▸ THE PROBLEM:
Retype the whole listing below, character for character.

━━━━

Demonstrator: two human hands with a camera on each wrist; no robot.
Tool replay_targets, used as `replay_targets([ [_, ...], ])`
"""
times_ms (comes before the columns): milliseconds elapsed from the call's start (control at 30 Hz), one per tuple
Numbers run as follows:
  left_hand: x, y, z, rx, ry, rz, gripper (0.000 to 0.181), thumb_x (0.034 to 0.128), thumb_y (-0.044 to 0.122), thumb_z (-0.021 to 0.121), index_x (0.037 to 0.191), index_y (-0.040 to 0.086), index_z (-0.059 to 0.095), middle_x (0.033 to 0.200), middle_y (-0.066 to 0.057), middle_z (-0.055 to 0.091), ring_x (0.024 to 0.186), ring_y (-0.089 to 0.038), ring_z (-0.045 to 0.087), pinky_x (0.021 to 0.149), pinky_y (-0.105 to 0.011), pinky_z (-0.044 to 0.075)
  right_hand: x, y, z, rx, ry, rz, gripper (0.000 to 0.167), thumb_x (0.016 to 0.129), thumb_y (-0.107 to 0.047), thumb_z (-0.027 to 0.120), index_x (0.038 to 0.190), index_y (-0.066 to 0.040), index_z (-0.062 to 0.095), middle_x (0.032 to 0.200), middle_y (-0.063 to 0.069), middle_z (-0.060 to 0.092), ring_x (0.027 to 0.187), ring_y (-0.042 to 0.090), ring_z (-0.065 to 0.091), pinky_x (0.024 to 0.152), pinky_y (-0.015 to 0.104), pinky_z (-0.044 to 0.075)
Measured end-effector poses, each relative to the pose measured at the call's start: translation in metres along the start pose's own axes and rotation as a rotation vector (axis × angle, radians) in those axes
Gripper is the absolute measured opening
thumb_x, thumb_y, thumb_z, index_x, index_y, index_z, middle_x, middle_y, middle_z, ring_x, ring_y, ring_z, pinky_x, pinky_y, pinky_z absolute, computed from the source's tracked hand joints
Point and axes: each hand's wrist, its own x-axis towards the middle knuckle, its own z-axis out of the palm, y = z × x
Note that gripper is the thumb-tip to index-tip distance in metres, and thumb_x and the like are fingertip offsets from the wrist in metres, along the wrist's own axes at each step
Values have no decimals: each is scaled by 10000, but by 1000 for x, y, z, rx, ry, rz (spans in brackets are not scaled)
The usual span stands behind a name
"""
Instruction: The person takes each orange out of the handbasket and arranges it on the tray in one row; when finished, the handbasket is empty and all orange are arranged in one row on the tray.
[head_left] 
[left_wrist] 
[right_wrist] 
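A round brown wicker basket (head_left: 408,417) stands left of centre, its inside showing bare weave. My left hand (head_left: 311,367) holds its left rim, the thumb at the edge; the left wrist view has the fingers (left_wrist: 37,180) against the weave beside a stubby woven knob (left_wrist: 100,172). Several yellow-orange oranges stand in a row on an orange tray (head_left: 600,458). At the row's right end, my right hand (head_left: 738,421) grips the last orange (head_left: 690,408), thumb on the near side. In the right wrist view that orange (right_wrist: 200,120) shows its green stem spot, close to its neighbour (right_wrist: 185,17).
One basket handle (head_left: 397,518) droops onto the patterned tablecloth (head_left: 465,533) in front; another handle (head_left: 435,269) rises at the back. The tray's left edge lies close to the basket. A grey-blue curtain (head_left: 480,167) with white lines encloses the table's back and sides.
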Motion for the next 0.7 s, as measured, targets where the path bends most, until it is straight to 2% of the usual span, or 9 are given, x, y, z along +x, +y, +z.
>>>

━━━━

▸ WRITTEN RESPONSE:
Demonstrator: two human hands with a camera on each wrist; no robot.
Tool replay_targets, used as `replay_targets([ [_, ...], ])`
"""
times_ms (comes before the columns): milliseconds elapsed from the call's start (control at 30 Hz), one per tuple
Numbers run as follows:
  left_hand: x, y, z, rx, ry, rz, gripper (0.000 to 0.181), thumb_x (0.034 to 0.128), thumb_y (-0.044 to 0.122), thumb_z (-0.021 to 0.121), index_x (0.037 to 0.191), index_y (-0.040 to 0.086), index_z (-0.059 to 0.095), middle_x (0.033 to 0.200), middle_y (-0.066 to 0.057), middle_z (-0.055 to 0.091), ring_x (0.024 to 0.186), ring_y (-0.089 to 0.038), ring_z (-0.045 to 0.087), pinky_x (0.021 to 0.149), pinky_y (-0.105 to 0.011), pinky_z (-0.044 to 0.075)
  right_hand: x, y, z, rx, ry, rz, gripper (0.000 to 0.167), thumb_x (0.016 to 0.129), thumb_y (-0.107 to 0.047), thumb_z (-0.027 to 0.120), index_x (0.038 to 0.190), index_y (-0.066 to 0.040), index_z (-0.062 to 0.095), middle_x (0.032 to 0.200), middle_y (-0.063 to 0.069), middle_z (-0.060 to 0.092), ring_x (0.027 to 0.187), ring_y (-0.042 to 0.090), ring_z (-0.065 to 0.091), pinky_x (0.024 to 0.152), pinky_y (-0.015 to 0.104), pinky_z (-0.044 to 0.075)
Measured end-effector poses, each relative to the pose measured at the call's start: translation in metres along the start pose's own axes and rotation as a rotation vector (axis × angle, radians) in those axes
Gripper is the absolute measured opening
thumb_x, thumb_y, thumb_z, index_x, index_y, index_z, middle_x, middle_y, middle_z, ring_x, ring_y, ring_z, pinky_x, pinky_y, pinky_z absolute, computed from the source's tracked hand joints
Point and axes: each hand's wrist, its own x-axis towards the middle knuckle, its own z-axis out of the palm, y = z × x
Note that gripper is the thumb-tip to index-tip distance in metres, and thumb_x and the like are fingertip offsets from the wrist in metres, along the wrist's own axes at each step
Values have no decimals: each is scaled by 10000, but by 1000 for x, y, z, rx, ry, rz (spans in brackets are not scaled)
The usual span stands behind a name
"""
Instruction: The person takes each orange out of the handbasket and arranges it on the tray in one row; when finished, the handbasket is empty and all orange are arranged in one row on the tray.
[head_left] 
[left_wrist] 
[right_wrist] 
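A round brown wicker basket (head_left: 408,417) stands left of centre, its inside showing bare weave. My left hand (head_left: 311,367) holds its left rim, the thumb at the edge; the left wrist view has the fingers (left_wrist: 37,180) against the weave beside a stubby woven knob (left_wrist: 100,172). Several yellow-orange oranges stand in a row on an orange tray (head_left: 600,458). At the row's right end, my right hand (head_left: 738,421) grips the last orange (head_left: 690,408), thumb on the near side. In the right wrist view that orange (right_wrist: 200,120) shows its green stem spot, close to its neighbour (right_wrist: 185,17).
One basket handle (head_left: 397,518) droops onto the patterned tablecloth (head_left: 465,533) in front; another handle (head_left: 435,269) rises at the back. The tray's left edge lies close to the basket. A grey-blue curtain (head_left: 480,167) with white lines encloses the table's back and sides.
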Motion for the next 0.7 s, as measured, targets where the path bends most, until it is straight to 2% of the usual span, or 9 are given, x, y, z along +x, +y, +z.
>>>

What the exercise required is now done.